Mudah2an koi-s.org segera Bisa diakses Pake tapatalk di smartphone.

----------


## GRiffiN

Mobile app yang memang official ada dari forum vbulletin seharusnya lebih ok.

Tinggal masukin api nya. Compile dan upload ke google playstore dan app store apple. Jadi bisa ada software pakai logo kois.

Kalau gk mau repot yah tapatalk. sekarang uda free tapi setau saya akan ada 3rd party advertising.

----------


## Slametkurniawan

Tapatalk ada 3rd party advertising yah Om Fung ?
Mobile app apa yang engga ada adverisignya ?

----------


## david_pupu

Wihh mantap kalau kois bisa direct access pakai apps

----------


## GRiffiN

> Tapatalk ada 3rd party advertising yah Om Fung ?
> Mobile app apa yang engga ada adverisignya ?


Iya.. dulunya tapatalk itu di berikan free untuk di pakai untuk pemilik web, tapi bagi member web tersebut yang mau pakai softwarenya harus bayar 2.5 dollar kalau saya gak salah, nah sekarang dikasi free ke client bisa pakai juga, tapi ada 3rd party ads, dan di google playstorenya, software tapatalk itu di pakai universal ke semua forum yang sudah install plugin nya tapatalk juga.

Dulu waktu vbulletin belum ada mobile app, tapatalk adalah alternative paling cepat daripada develop baru sendiri.

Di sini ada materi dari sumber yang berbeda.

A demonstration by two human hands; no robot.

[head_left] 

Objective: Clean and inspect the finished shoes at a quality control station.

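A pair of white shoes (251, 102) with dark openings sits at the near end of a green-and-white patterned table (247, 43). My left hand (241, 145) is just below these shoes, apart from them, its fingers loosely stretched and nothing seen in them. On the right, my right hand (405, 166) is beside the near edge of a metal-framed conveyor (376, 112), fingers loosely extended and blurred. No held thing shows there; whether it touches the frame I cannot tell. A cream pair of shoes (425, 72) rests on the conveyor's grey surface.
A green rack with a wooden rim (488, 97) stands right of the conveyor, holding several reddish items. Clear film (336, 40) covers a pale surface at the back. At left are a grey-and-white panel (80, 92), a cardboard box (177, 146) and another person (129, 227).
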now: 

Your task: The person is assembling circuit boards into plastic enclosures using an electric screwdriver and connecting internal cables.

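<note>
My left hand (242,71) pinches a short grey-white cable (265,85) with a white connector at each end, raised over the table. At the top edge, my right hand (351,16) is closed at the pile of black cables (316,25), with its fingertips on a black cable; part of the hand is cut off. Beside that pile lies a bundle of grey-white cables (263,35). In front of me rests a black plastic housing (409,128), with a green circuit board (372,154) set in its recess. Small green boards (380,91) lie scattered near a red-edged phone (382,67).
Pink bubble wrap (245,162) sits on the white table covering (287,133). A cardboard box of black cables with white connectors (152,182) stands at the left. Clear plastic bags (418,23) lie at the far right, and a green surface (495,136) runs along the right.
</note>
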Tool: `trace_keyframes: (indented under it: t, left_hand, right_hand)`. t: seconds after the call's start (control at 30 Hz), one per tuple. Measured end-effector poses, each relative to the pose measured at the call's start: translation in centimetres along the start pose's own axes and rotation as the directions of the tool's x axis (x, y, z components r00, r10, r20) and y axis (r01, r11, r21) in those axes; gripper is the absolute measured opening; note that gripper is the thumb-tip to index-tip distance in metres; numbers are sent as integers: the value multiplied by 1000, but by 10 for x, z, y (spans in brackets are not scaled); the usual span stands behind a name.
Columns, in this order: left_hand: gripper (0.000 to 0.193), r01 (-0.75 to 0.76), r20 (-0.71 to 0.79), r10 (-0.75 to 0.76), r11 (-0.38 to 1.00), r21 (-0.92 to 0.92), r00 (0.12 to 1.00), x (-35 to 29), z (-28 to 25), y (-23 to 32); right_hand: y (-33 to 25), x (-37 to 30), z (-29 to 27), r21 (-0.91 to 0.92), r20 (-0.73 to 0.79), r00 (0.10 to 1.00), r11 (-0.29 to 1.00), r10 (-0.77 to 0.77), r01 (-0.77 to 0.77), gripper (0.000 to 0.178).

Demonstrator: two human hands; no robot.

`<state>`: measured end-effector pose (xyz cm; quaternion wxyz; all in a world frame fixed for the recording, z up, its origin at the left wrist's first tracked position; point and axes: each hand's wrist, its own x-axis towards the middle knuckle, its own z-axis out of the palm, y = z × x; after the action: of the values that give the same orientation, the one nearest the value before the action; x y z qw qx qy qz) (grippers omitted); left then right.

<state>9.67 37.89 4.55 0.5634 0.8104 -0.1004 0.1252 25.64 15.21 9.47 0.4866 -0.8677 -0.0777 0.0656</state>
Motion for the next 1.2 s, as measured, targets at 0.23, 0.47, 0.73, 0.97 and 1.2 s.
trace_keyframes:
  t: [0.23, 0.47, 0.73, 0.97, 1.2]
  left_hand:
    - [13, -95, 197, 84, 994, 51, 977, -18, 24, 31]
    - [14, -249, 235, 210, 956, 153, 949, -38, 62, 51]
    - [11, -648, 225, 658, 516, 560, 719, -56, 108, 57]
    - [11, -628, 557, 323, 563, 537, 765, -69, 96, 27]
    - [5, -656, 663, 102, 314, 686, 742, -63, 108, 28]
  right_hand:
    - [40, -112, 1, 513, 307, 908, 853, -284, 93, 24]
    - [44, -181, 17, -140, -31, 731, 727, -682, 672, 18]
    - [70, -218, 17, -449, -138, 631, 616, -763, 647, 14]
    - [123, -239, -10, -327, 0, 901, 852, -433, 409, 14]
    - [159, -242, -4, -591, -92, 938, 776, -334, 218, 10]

Yang paling ok seharusnya mobile app yang official dari vbulletin yang buat software forum ini, harganya $199usd buat selama pakai di versi tersebut, trus harus ada account di google dan apple buat upload softwarenya, sekitar 25usd per tahun kalau saya gak salah ingat. Kelebihannya juga bisa ada aplikasi dengan nama sendiri (bukan numpang kayak tapatalk) di google playstore.

----------


## ipaul888

seru juga ya, ikut menyimak

----------